## Problem to solve
Once the images are set aside, write out the rest of the records exactly.

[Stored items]

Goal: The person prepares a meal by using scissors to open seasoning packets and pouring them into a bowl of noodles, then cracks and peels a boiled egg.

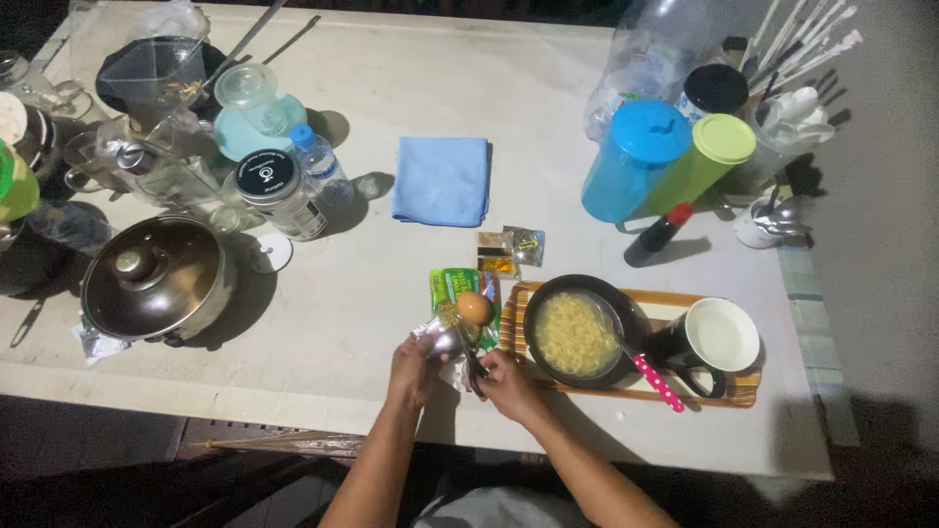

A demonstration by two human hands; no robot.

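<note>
Overhead view of a broad white bench (411,117) carrying cooking things, listed from largest to smallest. At the left stands a round steel pot with a glass lid (156,282). At the right, a slatted wooden tray (685,298) bears a black bowl of pale yellow noodles (577,334), with a pink dotted utensil handle (657,382) at its rim and a black mug with a white inside (712,340) just beside it. Behind the tray stand a blue lidded jug (634,158) and a green lidded tumbler (706,161); a folded blue cloth (442,180) lies near the centre. A brown egg (473,307) rests on a green noodle wrapper (460,288) to the left of the tray. At the near edge, the left hand (415,368) has its grip closed on a crumpled silver foil packet (445,342), while the right hand (509,383) has its grip closed on dark-handled scissors (473,366), whose blades meet the packet. Two small seasoning sachets (509,249) lie between cloth and tray.
</note>
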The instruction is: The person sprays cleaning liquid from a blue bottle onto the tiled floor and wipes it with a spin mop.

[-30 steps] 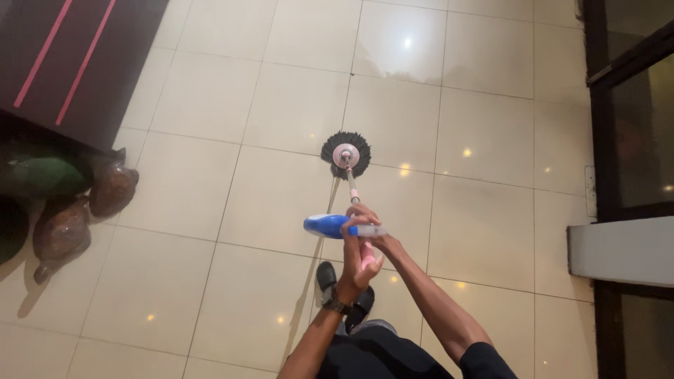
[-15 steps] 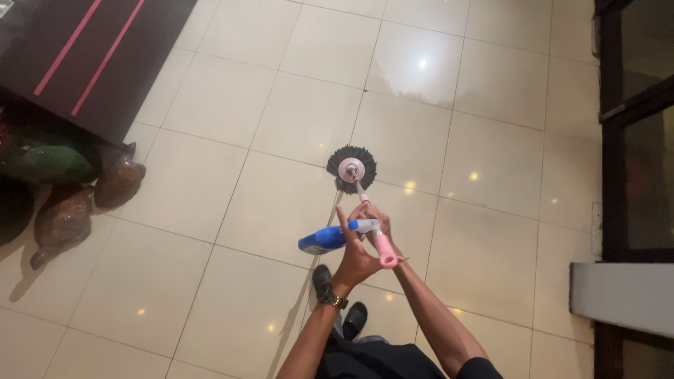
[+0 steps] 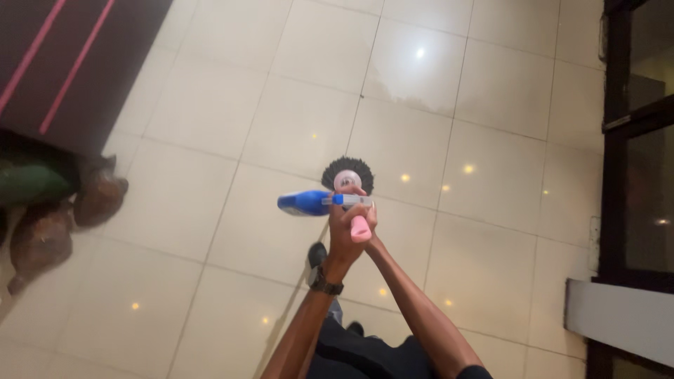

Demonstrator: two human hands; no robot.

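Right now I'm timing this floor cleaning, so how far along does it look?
Done: the tiles beyond the mop head gleam, though whether they were mopped cannot be told. In hand: both hands grip the pink mop handle, with a blue spray bottle held against it. Left: cannot be told.

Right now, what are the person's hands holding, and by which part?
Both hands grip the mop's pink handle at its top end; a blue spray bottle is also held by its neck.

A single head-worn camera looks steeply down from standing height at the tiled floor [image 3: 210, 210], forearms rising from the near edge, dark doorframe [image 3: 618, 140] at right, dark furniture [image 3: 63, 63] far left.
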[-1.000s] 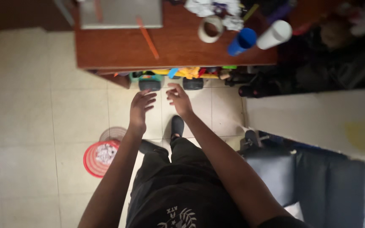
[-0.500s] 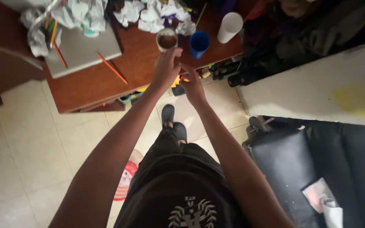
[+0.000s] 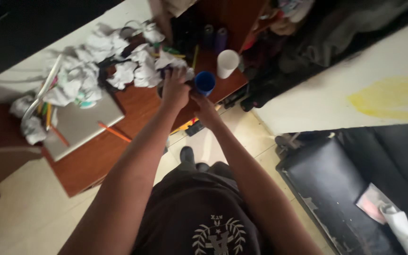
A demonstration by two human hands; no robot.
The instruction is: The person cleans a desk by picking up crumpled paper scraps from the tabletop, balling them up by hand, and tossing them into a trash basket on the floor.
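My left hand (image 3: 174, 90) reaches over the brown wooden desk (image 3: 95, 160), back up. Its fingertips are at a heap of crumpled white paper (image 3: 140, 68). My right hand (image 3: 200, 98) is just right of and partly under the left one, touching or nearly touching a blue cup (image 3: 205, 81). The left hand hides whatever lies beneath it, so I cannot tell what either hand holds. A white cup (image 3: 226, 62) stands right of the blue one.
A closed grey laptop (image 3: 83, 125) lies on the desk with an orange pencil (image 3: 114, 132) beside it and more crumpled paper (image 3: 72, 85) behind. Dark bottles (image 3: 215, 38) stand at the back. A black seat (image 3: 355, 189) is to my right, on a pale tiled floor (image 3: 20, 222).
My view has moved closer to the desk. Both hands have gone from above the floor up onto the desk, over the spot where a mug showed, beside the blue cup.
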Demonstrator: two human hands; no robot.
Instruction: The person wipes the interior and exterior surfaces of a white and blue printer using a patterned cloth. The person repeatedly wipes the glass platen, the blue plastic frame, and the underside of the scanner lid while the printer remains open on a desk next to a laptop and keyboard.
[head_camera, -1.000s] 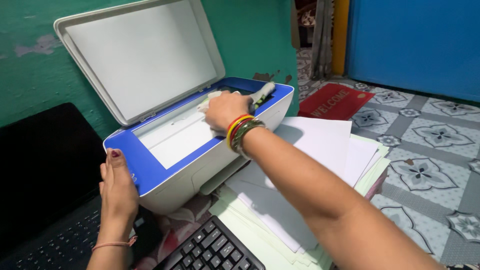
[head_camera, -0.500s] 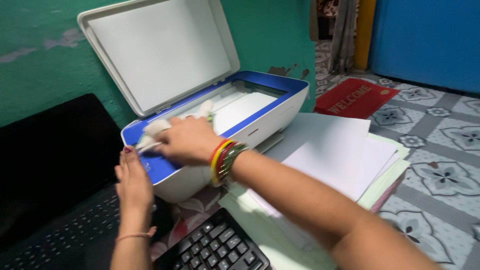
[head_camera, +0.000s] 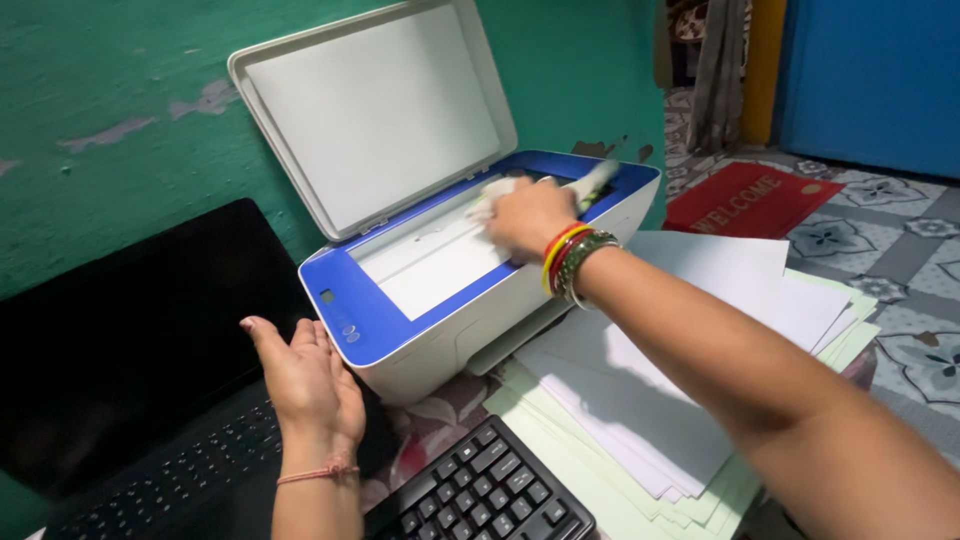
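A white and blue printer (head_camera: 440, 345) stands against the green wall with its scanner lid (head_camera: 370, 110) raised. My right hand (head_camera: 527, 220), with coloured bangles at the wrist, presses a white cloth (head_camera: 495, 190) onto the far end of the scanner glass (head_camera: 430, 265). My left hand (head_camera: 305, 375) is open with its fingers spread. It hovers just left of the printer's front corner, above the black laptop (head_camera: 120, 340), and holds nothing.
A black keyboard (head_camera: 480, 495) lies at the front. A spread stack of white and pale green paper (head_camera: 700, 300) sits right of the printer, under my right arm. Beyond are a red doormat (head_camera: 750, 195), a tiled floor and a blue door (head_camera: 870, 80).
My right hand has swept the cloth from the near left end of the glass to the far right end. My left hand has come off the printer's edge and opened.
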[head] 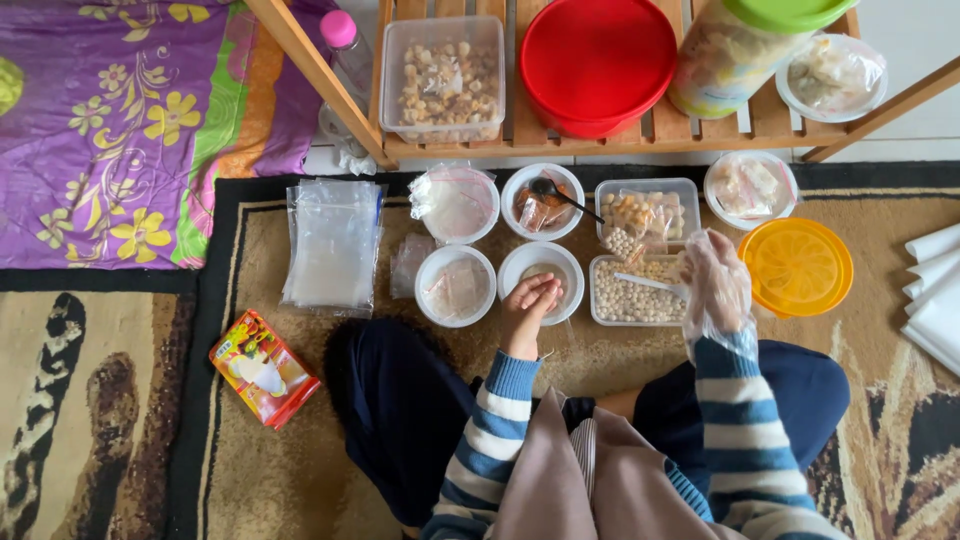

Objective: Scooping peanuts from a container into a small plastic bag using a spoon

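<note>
My left hand [528,305] is bare and rests at the near rim of a white bowl [541,262], fingers together, seemingly pinching something small that I cannot make out. My right hand [713,287] wears a loose clear plastic glove and hovers over a rectangular tub of small pale balls [630,295], by the handle of a white spoon [648,284] lying in it. Whether it grips the spoon is unclear.
Around these stand a white bowl with a plastic bag [455,286], a covered bowl [455,203], a bowl with dark sauce and a spoon [542,200], another tub [646,212], an orange lid [796,266], a stack of clear bags [334,243], a red packet [263,368] and a wooden rack [600,140].
</note>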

## The answer
Goal: The person prepares a meal by using scissors to open seasoning packets and pouring them into a bowl of noodles, then cracks and peels a boiled egg.


A demonstration by two human hands; no robot.

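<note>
Overhead view of a broad white bench (411,117) carrying cooking things, listed from largest to smallest. At the left stands a round steel pot with a glass lid (156,282). At the right, a slatted wooden tray (685,298) bears a black bowl of pale yellow noodles (577,334), with a pink dotted utensil handle (657,382) at its rim and a black mug with a white inside (712,340) just beside it. Behind the tray stand a blue lidded jug (634,158) and a green lidded tumbler (706,161); a folded blue cloth (442,180) lies near the centre. A brown egg (473,307) rests on a green noodle wrapper (460,288) to the left of the tray. At the near edge, the left hand (415,368) has its grip closed on a crumpled silver foil packet (445,342), while the right hand (509,383) has its grip closed on dark-handled scissors (473,366), whose blades meet the packet. Two small seasoning sachets (509,249) lie between cloth and tray.
</note>
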The instruction is: The person sprays cleaning liquid from a blue bottle onto the tiled floor and wipes it with a spin mop.

[-30 steps] 
[-15 steps] 
[+0 steps] 

Demonstrator: two human hands; no robot.

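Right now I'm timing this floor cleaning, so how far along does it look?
Done: the tiles beyond the mop head gleam, though whether they were mopped cannot be told. In hand: both hands grip the pink mop handle, with a blue spray bottle held against it. Left: cannot be told.

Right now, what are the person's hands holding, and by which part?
Both hands grip the mop's pink handle at its top end; a blue spray bottle is also held by its neck.

A single head-worn camera looks steeply down from standing height at the tiled floor [image 3: 210, 210], forearms rising from the near edge, dark doorframe [image 3: 618, 140] at right, dark furniture [image 3: 63, 63] far left.
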[-1.000s] 
[-0.500s] 
[+0.000s] 
A demonstration by two human hands; no robot.
The instruction is: The person cleans a desk by picking up crumpled paper scraps from the tabletop, balling them up by hand, and tossing them into a trash basket on the floor.
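My left hand (image 3: 174, 90) reaches over the brown wooden desk (image 3: 95, 160), back up. Its fingertips are at a heap of crumpled white paper (image 3: 140, 68). My right hand (image 3: 200, 98) is just right of and partly under the left one, touching or nearly touching a blue cup (image 3: 205, 81). The left hand hides whatever lies beneath it, so I cannot tell what either hand holds. A white cup (image 3: 226, 62) stands right of the blue one.
A closed grey laptop (image 3: 83, 125) lies on the desk with an orange pencil (image 3: 114, 132) beside it and more crumpled paper (image 3: 72, 85) behind. Dark bottles (image 3: 215, 38) stand at the back. A black seat (image 3: 355, 189) is to my right, on a pale tiled floor (image 3: 20, 222).
My view has moved closer to the desk. Both hands have gone from above the floor up onto the desk, over the spot where a mug showed, beside the blue cup.
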Demonstrator: two human hands; no robot.
Instruction: The person wipes the interior and exterior surfaces of a white and blue printer using a patterned cloth. The person repeatedly wipes the glass platen, the blue plastic frame, and the underside of the scanner lid while the printer remains open on a desk next to a laptop and keyboard.
[head_camera, -1.000s] 
[head_camera, -0.500s] 
[head_camera, +0.000s] 
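A white and blue printer (head_camera: 440, 345) stands against the green wall with its scanner lid (head_camera: 370, 110) raised. My right hand (head_camera: 527, 220), with coloured bangles at the wrist, presses a white cloth (head_camera: 495, 190) onto the far end of the scanner glass (head_camera: 430, 265). My left hand (head_camera: 305, 375) is open with its fingers spread. It hovers just left of the printer's front corner, above the black laptop (head_camera: 120, 340), and holds nothing.
A black keyboard (head_camera: 480, 495) lies at the front. A spread stack of white and pale green paper (head_camera: 700, 300) sits right of the printer, under my right arm. Beyond are a red doormat (head_camera: 750, 195), a tiled floor and a blue door (head_camera: 870, 80).
My right hand has swept the cloth from the near left end of the glass to the far right end. My left hand has come off the printer's edge and opened.
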[head] 

Objective: Scooping peanuts from a container into a small plastic bag using a spoon

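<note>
My left hand [528,305] is bare and rests at the near rim of a white bowl [541,262], fingers together, seemingly pinching something small that I cannot make out. My right hand [713,287] wears a loose clear plastic glove and hovers over a rectangular tub of small pale balls [630,295], by the handle of a white spoon [648,284] lying in it. Whether it grips the spoon is unclear.
Around these stand a white bowl with a plastic bag [455,286], a covered bowl [455,203], a bowl with dark sauce and a spoon [542,200], another tub [646,212], an orange lid [796,266], a stack of clear bags [334,243], a red packet [263,368] and a wooden rack [600,140].
</note>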

There is nothing else to add to the answer.